GASB proposes implementation guidance

The Governmental Accounting Standards Board is proposing new guidance for implementation of several new standards in a document intended to answer frequently asked questions.

Implementation Guidance 2020 covers leases, fiduciary activities, asset retirement obligations, conduit debt obligations and amendment to parts of implementation guides issued in 2015 and 2017.

The guidance is important to large cities, states and government agencies that are followed by credit agencies.

GASB working on disclosure standards for infrastructure projects
GASB

Almost two thirds of the nation’s 90,000 local governments, states another other governmental taxing units that use Generally Accepted Accounting Principles promulgated by GASB.

GASB spokesman Kip Betz said the document is “kind of frequently asked questions about new standards and practices.”

“Once a standard is in practice, people say you answered all those other questions but what about this?” Betz said. “And it kind of fills in all those gaps.”

The guide discusses whether certain contracts legally constitutes a lease.

One example of a valid lease involves a utility and a telecommunications company that allows the company to install an antenna on one of the utility’s transmission poles.

Another section covers the definition of fiduciary activity by using examples such as the seizure of cash and other assets by a county sheriff or a school district that holds onto the money raised by a ski club for a ski trip.

“Asset seizures are not the property of the government until the court concludes that the assets were used in the commission of a crime,” the draft document advises.

In the example of a ski club, the GASB document advises: “Because the ski club does not participate in other activities during the year that the resources otherwise could be spent on, restricting through policy that the resources be spent for the ski trip is considered to be establishing specific guidelines on how the resources can be spent,” the document says.

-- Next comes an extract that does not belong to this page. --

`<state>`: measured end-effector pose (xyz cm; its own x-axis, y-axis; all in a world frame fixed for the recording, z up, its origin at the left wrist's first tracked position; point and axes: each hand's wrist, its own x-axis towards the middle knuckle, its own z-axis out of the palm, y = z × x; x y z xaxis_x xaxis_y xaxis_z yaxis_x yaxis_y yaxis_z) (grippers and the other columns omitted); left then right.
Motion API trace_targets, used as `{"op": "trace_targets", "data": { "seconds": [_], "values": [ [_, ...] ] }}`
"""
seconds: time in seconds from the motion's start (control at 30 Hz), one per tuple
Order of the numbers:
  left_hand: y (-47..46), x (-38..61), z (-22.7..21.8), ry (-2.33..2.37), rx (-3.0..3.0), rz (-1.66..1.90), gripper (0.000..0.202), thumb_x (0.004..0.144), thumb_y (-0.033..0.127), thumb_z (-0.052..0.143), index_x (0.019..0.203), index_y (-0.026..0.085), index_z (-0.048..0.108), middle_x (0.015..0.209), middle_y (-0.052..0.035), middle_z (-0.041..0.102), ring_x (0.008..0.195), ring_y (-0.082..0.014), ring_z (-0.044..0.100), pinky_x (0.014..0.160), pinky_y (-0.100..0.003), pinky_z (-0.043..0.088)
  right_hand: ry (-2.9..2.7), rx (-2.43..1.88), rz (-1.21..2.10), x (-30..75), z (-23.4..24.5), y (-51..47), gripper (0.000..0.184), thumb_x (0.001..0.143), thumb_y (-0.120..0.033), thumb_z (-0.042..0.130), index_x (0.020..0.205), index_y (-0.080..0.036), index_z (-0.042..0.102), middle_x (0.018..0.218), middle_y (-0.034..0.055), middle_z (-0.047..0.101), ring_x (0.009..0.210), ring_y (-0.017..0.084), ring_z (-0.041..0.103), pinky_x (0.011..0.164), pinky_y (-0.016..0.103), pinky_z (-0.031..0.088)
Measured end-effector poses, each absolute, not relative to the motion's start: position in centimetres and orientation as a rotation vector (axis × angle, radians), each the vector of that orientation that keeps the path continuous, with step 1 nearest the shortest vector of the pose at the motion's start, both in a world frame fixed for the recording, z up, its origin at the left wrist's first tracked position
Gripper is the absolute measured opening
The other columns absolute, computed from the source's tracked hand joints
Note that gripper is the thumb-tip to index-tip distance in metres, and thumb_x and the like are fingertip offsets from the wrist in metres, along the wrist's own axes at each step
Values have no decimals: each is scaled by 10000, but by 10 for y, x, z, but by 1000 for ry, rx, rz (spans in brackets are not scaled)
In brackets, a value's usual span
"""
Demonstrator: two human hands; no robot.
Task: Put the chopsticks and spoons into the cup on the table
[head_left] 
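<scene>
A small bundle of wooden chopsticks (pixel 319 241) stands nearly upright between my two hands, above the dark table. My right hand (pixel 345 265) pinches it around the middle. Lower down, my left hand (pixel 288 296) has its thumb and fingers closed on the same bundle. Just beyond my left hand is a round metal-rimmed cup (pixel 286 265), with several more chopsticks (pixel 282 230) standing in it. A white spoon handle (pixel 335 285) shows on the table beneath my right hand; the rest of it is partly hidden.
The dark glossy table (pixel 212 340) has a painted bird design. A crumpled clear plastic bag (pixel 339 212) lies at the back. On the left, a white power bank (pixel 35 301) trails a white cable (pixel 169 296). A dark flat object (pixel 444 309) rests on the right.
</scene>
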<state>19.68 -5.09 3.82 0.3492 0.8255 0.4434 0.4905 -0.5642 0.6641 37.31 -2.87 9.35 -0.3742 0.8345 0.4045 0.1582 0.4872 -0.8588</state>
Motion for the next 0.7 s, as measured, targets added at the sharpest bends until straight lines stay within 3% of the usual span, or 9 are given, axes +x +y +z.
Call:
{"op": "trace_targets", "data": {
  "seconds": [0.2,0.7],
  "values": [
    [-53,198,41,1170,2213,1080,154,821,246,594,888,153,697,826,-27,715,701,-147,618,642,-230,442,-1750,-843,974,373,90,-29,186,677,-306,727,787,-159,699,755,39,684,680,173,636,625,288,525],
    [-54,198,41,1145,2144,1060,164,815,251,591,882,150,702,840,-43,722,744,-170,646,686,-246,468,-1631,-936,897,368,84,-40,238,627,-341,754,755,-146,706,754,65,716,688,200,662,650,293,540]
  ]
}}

In the section covering pensions the document discusses a defined benefit pension plan that sets a contribution amount through an actuarial valuation while the government that is the only employer contributing to the plan has the ability to change the contribution amount. In that instance, that ability creates a fiscal dependency.

"The ability of the primary government to change the contribution amount is equivalent to approving rates of the defined benefit pension plan," the document says. "The primary government holds the power to set the plan’s rates; therefore, the defined benefit pension plan would be fiscally dependent on the primary government."

Deadline for submitting written comments is Jan. 31, 2020.